◆ Problem description ◆
Transcribe the full listing, keeping every word as it stands.

◆ Data for review ◆

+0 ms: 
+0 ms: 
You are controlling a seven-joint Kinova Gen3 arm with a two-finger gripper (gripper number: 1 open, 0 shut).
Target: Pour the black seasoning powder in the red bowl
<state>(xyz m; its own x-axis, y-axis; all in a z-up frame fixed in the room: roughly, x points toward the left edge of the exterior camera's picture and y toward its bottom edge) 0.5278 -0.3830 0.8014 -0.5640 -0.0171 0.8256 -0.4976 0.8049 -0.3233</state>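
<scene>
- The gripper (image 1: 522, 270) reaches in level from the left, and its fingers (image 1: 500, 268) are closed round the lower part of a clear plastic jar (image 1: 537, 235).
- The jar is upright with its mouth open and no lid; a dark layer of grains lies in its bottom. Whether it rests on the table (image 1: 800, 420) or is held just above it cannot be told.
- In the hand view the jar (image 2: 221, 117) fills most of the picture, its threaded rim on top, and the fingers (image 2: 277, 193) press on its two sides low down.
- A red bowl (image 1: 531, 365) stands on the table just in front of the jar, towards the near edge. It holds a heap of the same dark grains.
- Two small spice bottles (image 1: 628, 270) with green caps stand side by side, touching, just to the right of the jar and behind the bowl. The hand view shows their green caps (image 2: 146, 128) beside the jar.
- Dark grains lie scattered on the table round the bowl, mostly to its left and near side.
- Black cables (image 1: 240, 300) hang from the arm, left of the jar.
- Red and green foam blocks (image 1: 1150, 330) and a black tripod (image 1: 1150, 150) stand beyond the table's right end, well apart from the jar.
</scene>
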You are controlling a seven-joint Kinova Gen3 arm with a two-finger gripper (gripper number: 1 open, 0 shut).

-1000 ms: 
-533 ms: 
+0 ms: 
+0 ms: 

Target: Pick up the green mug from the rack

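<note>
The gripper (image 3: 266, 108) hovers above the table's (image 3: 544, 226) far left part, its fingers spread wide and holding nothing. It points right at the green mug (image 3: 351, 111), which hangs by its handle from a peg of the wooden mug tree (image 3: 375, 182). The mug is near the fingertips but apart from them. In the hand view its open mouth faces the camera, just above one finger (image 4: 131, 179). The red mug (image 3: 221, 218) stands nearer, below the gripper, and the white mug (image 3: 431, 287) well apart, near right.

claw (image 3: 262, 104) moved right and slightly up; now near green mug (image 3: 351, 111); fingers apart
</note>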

◆ Problem solution ◆
+0 ms: 
+0 ms: 
You are controlling a seven-joint Kinova Gen3 arm with a two-finger gripper (gripper number: 1 open, 0 shut).
Target: Pour the black seasoning powder in the red bowl
<state>(xyz m; its own x-axis, y-axis; all in a z-up frame fixed in the room: roughly, x points toward the left edge of the exterior camera's picture and y toward its bottom edge) 0.5278 -0.3830 0.8014 -0.5640 -0.0171 0.8256 -0.4976 0.8049 -0.3233</state>
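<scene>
- The gripper (image 1: 522, 270) reaches in level from the left, and its fingers (image 1: 500, 268) are closed round the lower part of a clear plastic jar (image 1: 537, 235).
- The jar is upright with its mouth open and no lid; a dark layer of grains lies in its bottom. Whether it rests on the table (image 1: 800, 420) or is held just above it cannot be told.
- In the hand view the jar (image 2: 221, 117) fills most of the picture, its threaded rim on top, and the fingers (image 2: 277, 193) press on its two sides low down.
- A red bowl (image 1: 531, 365) stands on the table just in front of the jar, towards the near edge. It holds a heap of the same dark grains.
- Two small spice bottles (image 1: 628, 270) with green caps stand side by side, touching, just to the right of the jar and behind the bowl. The hand view shows their green caps (image 2: 146, 128) beside the jar.
- Dark grains lie scattered on the table round the bowl, mostly to its left and near side.
- Black cables (image 1: 240, 300) hang from the arm, left of the jar.
- Red and green foam blocks (image 1: 1150, 330) and a black tripod (image 1: 1150, 150) stand beyond the table's right end, well apart from the jar.
</scene>
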You are controlling a seven-joint Kinova Gen3 arm with a two-finger gripper (gripper number: 1 open, 0 shut).

-1000 ms: 
-533 ms: 
+0 ms: 
+0 ms: 

Target: Pick up the green mug from the rack

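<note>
The gripper (image 3: 266, 108) hovers above the table's (image 3: 544, 226) far left part, its fingers spread wide and holding nothing. It points right at the green mug (image 3: 351, 111), which hangs by its handle from a peg of the wooden mug tree (image 3: 375, 182). The mug is near the fingertips but apart from them. In the hand view its open mouth faces the camera, just above one finger (image 4: 131, 179). The red mug (image 3: 221, 218) stands nearer, below the gripper, and the white mug (image 3: 431, 287) well apart, near right.

claw (image 3: 262, 104) moved right and slightly up; now near green mug (image 3: 351, 111); fingers apart
</note>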

The exercise requires nothing more than what has been given.